◆ WHAT IS REQUIRED ◆
Your answer should be every line of the records that contains the word "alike", copied as it stands.
┏━━
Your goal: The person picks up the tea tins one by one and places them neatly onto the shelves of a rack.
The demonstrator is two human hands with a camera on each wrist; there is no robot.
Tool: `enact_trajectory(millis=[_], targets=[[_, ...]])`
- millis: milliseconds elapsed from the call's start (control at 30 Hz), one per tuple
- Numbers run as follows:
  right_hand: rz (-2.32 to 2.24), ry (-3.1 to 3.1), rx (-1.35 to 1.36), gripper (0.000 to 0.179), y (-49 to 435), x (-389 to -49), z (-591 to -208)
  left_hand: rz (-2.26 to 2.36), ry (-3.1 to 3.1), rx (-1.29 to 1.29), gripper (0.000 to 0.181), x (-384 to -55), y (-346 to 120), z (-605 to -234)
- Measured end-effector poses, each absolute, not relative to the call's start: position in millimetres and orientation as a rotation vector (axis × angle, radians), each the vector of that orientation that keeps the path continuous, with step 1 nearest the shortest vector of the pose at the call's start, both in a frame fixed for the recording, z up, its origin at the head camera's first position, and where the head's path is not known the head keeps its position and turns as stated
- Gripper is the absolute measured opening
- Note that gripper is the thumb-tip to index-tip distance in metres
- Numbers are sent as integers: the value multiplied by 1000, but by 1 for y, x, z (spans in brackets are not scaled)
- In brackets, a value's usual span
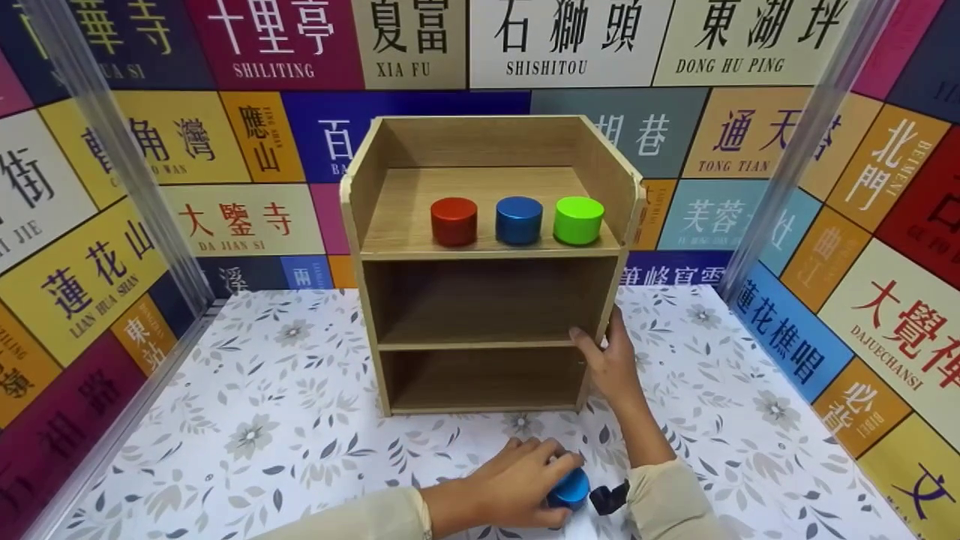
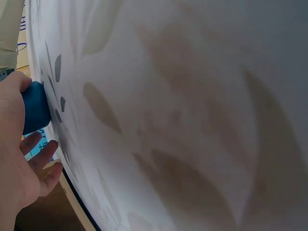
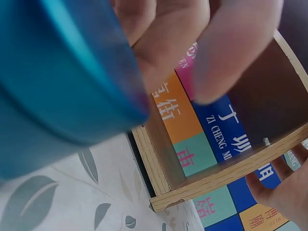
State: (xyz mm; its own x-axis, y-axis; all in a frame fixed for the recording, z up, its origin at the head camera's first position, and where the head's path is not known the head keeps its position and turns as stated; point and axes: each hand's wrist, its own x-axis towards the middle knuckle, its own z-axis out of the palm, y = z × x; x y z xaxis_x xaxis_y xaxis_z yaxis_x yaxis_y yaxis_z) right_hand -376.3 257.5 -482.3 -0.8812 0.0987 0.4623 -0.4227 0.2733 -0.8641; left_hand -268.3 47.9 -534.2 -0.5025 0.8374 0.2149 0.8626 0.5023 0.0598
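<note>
My left hand (image 1: 510,480) is at the front of the table, thumb and fingers around a blue cylindrical canister (image 1: 571,487). In the left wrist view the same canister (image 2: 36,108) sits by the thumb, the other fingers loosely bent. Close to the lens, the right wrist view shows the canister (image 3: 57,86) large and blurred. My right hand (image 1: 616,364) grips the right side panel of a small wooden shelf (image 1: 480,346), thumb at the front edge, fingers around the outer side. On its top board stand a red canister (image 1: 454,222), a blue canister (image 1: 518,221) and a green canister (image 1: 579,221).
The shelf stands upright on a table with a floral cloth (image 1: 251,435). Below the top board are a middle compartment (image 1: 495,300) and a lower compartment (image 1: 487,379). Panels with colourful Chinese signs (image 1: 247,217) surround the table. A black wrist device (image 1: 609,498) is beside the canister.
</note>
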Motion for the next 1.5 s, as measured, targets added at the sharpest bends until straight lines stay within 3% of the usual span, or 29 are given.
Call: enact_trajectory(millis=[367, 667, 1500], targets=[[1653, -2121, 280, 67, 256, -376, -479, -233, -2541, -1452, 48, -267, 48, -536], [1634, -2117, 284, 63, 257, -376, -481, -252, -2448, -1370, 49, -270, 30, -524], [1671, -2122, 270, 64, 256, -378, -482, -221, -2246, -900, 49, -277, -96, -357]])
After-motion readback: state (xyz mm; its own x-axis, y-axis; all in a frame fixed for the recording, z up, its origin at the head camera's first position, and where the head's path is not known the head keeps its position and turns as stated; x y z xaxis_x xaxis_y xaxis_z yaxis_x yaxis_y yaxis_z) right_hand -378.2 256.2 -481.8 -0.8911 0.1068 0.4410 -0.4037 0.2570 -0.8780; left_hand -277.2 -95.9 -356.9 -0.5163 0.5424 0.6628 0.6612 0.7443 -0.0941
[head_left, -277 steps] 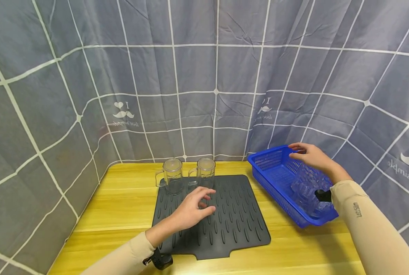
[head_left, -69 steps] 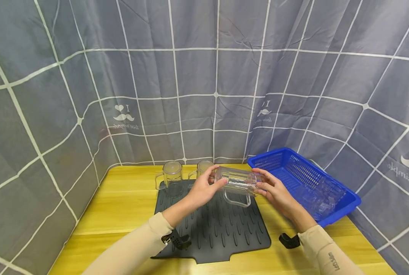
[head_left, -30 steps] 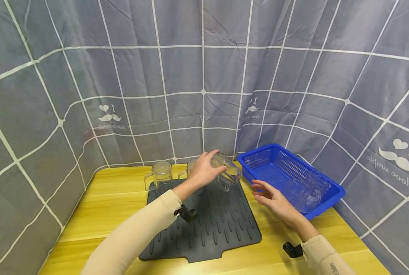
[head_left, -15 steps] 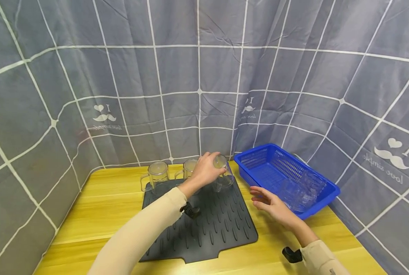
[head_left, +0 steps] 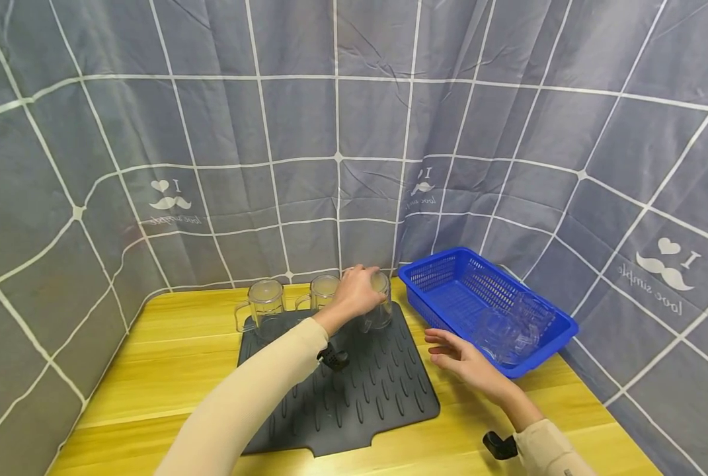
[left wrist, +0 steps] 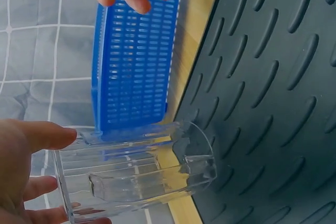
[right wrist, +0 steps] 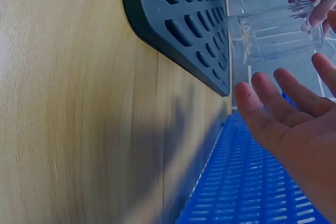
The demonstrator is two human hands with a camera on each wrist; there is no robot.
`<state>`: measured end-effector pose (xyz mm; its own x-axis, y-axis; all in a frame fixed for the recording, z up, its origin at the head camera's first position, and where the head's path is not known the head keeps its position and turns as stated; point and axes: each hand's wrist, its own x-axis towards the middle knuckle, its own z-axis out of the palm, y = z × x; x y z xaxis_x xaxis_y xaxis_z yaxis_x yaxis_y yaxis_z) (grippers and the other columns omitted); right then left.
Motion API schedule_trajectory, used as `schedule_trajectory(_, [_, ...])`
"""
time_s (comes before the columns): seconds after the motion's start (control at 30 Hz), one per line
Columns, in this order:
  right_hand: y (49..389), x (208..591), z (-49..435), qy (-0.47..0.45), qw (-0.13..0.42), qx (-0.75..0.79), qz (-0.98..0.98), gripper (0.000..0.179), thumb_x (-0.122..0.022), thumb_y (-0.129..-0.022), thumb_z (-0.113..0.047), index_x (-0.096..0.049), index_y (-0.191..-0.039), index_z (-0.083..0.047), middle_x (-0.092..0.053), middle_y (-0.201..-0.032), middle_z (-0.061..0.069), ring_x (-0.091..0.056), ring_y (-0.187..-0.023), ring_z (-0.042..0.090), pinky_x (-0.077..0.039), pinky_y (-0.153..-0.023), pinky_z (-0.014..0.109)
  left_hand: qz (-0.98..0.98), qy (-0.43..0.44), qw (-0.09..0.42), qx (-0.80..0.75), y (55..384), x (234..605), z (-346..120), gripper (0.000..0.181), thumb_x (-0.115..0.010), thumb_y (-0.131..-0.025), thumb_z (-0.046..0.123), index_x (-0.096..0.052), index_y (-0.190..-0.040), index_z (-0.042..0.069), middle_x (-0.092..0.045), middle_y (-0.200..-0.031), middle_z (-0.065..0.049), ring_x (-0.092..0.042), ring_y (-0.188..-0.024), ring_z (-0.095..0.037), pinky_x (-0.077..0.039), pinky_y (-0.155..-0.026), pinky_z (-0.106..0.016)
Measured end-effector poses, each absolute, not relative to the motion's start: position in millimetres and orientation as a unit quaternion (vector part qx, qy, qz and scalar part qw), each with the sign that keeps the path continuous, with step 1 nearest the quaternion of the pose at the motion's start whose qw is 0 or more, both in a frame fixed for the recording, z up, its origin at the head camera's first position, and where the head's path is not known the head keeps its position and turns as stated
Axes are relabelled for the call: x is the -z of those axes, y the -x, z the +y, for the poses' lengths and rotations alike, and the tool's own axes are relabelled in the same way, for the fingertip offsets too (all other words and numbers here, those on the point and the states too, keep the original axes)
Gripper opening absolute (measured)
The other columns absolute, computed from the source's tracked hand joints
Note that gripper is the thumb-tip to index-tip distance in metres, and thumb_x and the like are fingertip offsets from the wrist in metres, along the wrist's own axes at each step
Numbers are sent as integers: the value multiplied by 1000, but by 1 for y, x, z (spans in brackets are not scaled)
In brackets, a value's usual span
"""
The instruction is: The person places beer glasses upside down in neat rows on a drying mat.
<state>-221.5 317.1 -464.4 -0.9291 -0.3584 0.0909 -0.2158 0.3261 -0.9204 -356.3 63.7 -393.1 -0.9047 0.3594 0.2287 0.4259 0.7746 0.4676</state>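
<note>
My left hand [head_left: 356, 291] grips a clear glass mug [head_left: 380, 312] at its upper end, thumb and fingers spread round it. The mug stands upside down at the back right corner of the black drying mat [head_left: 354, 403]. In the left wrist view the mug's handle [left wrist: 94, 187] faces the camera and its rim end meets the mat. Two similar mugs stand in line to the left, an outer mug [head_left: 266, 304] and a middle mug [head_left: 322, 289] partly behind my left hand. My right hand [head_left: 463, 362] hovers with relaxed fingers between mat and basket, holding nothing.
A blue plastic basket [head_left: 431, 311] stands on the right of the wooden table [head_left: 169, 357], with more clear glassware [head_left: 505, 334] at its near end. A grey checked curtain [head_left: 294, 198] closes off the back and sides.
Over the last second my left hand has tipped the slanted mug upright, base up, onto the mat's corner. Earlier both hands held it sideways; the right hand has since let go. The head view has turned right.
</note>
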Motion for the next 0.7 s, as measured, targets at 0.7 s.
schedule_trajectory(0.7, [218, 463, 316, 174, 70, 559, 808, 51, -56, -104, -14, -40, -151, -4, -44, -151, 25, -38, -137, 56, -49, -97, 18, -948, 208, 39, 238, 363, 399, 68, 64, -74, -89, 34, -55, -147, 14, -55, -144, -17, -51, -132, -37, -46, -106, -50])
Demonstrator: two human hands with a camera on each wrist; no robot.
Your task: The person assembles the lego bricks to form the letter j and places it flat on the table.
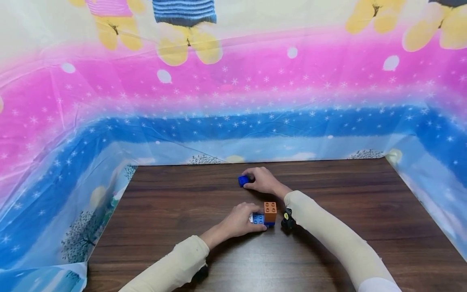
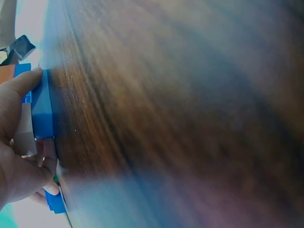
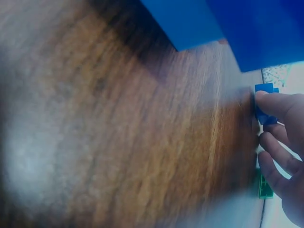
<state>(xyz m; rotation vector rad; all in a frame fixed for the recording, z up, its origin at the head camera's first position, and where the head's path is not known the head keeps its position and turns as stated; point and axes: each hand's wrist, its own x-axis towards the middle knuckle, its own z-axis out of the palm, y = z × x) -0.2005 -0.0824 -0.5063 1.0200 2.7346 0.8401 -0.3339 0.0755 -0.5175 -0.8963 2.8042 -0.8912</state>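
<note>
My left hand grips a stack of toy building bricks on the table. In it I see a light blue studded brick, a tall orange brick on dark blue at its right end, and a white piece near the palm. My right hand pinches a small dark blue brick farther back, apart from the stack. In the right wrist view, thumb and fingers hold that blue brick, while large blue bricks fill the top edge.
A green brick shows past the right fingers in the right wrist view. The dark wood table is bordered at the back and sides by a hanging printed cloth. A black wrist device sits by the right cuff, close to the stack.
</note>
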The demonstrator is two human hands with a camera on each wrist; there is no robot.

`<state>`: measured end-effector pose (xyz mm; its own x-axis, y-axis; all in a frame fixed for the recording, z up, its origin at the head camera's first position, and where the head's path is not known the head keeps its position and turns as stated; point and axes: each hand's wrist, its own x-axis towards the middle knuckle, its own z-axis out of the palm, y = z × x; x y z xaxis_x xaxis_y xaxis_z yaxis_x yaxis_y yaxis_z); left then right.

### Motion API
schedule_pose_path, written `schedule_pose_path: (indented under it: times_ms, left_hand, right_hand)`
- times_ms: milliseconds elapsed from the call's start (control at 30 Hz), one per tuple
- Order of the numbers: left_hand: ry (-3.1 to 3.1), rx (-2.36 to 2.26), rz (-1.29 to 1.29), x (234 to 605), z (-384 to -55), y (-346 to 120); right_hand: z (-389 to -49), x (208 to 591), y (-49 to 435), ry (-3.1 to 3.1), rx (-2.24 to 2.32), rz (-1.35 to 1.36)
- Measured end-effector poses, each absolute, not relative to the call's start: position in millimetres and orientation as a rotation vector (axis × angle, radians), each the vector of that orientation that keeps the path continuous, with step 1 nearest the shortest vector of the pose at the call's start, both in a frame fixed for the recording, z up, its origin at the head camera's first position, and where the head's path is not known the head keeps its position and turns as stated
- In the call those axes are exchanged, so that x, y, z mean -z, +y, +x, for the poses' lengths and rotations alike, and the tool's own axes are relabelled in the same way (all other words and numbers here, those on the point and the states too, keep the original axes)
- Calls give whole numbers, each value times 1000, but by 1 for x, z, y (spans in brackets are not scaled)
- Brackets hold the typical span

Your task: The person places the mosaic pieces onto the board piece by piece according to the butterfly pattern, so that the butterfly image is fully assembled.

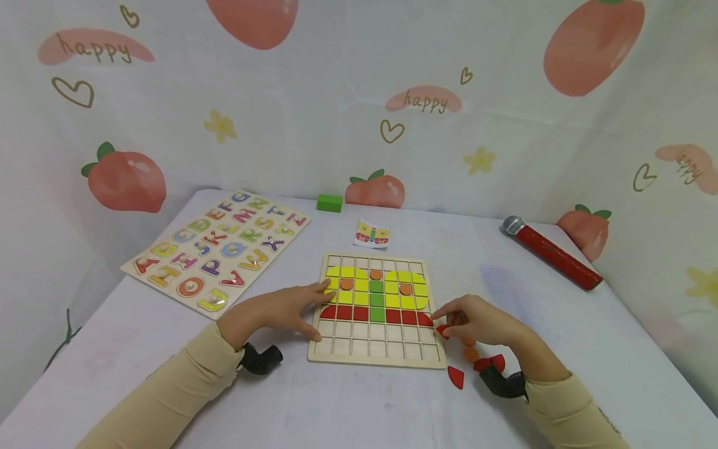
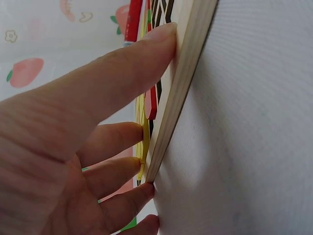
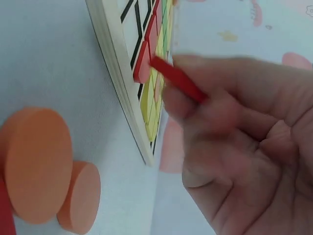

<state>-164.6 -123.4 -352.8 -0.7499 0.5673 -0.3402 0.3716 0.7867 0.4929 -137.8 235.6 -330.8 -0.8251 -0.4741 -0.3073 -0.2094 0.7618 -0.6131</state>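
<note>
A wooden grid board (image 1: 359, 361) lies before me, bearing yellow, green, red and orange tiles in a butterfly-like pattern. My left hand (image 1: 286, 308) rests at its left side, thumb on the rim and fingers spread against the edge and the yellow tiles. Off the board's right edge, my right hand (image 1: 482, 321) pinches a small red piece (image 3: 178, 81) between thumb and fingers, close to the end of the red row. Beneath and beside that hand lie orange discs (image 1: 470, 355) and loose red pieces (image 1: 497, 362). One red quarter-round piece (image 1: 456, 377) sits nearer the front.
Behind the board is a small picture card (image 1: 372, 234) with a similar butterfly. A green block (image 1: 329, 203) stands at the back. An alphabet puzzle board (image 1: 191, 249) lies at the left, a red microphone-shaped object (image 1: 552, 252) at the back right. A printed cloth hangs behind.
</note>
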Motion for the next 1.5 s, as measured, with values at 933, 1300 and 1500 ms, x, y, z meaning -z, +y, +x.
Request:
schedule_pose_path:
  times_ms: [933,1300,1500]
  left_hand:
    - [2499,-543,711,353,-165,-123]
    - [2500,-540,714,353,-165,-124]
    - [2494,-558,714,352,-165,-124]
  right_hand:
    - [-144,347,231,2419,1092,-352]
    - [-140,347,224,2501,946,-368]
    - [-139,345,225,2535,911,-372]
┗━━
◆ EXERCISE RESPONSE ◆
Axes are relabelled for the call: x is the -z of those axes, y the -x, z the +y, for the poses' lengths and rotations alike, and the tool's own axes are relabelled in the same way, for the fingertip offsets too (all other words and numbers here, those on the point and the states too, keep the original axes)
- In the call those axes are exchanged, so that x, y, z mean -z, +y, +x, for the poses' lengths and rotations alike, and the tool's own axes are relabelled in the same way (all other words and numbers here, those on the point and the states too, keep the original axes)

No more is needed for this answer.